## DIRECTIONS FOR THIS TASK
Every line in the following data that has "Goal" counts toward the total; state that total alone.

## GIVEN ENTRIES
• • •

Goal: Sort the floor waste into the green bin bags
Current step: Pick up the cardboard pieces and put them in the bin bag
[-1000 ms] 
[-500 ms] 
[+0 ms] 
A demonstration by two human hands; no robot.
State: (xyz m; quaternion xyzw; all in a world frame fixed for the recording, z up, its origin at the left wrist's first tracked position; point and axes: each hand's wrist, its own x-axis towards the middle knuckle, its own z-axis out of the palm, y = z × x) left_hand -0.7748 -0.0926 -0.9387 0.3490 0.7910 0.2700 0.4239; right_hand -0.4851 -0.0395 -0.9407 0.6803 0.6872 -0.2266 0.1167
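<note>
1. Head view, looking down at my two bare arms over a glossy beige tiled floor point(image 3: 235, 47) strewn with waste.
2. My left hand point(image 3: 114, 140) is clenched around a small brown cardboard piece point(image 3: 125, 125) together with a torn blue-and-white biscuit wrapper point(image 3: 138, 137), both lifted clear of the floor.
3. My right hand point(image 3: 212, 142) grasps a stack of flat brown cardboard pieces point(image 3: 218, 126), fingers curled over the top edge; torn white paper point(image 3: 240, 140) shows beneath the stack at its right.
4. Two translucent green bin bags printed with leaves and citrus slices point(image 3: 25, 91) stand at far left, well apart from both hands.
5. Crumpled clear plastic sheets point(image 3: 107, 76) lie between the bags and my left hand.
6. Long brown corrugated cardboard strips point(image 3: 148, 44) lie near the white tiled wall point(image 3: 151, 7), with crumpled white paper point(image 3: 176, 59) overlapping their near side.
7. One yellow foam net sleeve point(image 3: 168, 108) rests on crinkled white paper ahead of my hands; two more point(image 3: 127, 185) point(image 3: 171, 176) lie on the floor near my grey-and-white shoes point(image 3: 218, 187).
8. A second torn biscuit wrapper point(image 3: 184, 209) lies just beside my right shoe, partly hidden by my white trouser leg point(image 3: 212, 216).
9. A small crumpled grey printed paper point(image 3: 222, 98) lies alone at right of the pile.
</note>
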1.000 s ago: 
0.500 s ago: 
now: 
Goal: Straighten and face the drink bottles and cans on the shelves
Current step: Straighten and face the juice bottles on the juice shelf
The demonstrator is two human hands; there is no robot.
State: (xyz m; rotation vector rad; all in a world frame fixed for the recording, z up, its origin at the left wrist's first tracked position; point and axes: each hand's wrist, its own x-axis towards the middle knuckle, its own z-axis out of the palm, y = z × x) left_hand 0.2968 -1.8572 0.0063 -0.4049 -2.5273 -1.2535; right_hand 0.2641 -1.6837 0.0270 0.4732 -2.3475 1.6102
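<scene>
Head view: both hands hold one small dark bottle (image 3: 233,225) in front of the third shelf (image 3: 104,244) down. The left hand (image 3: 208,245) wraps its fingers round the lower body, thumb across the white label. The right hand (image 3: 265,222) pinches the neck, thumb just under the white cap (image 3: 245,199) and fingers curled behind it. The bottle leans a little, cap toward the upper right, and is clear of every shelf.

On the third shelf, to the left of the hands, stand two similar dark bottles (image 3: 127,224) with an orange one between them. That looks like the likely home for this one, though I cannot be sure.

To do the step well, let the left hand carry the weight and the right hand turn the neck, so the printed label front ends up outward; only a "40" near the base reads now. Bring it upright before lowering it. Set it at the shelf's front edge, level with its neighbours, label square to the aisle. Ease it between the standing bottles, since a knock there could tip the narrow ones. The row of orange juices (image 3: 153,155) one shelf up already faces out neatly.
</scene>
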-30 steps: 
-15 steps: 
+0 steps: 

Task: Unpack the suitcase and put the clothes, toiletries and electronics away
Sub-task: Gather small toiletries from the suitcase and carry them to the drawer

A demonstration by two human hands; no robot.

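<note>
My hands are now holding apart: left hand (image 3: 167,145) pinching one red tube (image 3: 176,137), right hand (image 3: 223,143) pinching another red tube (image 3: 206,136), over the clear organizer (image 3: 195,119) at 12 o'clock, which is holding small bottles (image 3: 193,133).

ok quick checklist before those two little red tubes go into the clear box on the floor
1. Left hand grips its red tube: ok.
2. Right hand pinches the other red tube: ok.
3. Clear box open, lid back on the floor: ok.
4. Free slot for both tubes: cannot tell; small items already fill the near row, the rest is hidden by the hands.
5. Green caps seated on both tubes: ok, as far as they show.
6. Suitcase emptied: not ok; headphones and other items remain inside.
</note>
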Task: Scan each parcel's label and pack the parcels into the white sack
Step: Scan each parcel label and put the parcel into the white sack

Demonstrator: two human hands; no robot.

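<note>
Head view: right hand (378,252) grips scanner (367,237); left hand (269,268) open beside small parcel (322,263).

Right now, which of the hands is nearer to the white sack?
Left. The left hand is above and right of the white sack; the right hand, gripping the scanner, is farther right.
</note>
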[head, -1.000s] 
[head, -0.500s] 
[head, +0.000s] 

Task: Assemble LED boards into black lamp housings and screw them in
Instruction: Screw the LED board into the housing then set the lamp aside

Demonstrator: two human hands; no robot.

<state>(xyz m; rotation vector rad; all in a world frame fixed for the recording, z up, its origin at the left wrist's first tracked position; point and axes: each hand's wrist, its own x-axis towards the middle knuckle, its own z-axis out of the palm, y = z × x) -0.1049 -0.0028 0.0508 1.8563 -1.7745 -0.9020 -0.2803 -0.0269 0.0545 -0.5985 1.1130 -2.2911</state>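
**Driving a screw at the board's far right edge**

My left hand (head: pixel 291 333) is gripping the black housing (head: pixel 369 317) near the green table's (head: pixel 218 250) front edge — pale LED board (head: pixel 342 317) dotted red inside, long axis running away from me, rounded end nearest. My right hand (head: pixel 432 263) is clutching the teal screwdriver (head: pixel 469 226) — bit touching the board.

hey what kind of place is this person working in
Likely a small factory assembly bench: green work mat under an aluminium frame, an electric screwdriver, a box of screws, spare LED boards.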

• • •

## RESULT OF THE EXERCISE
2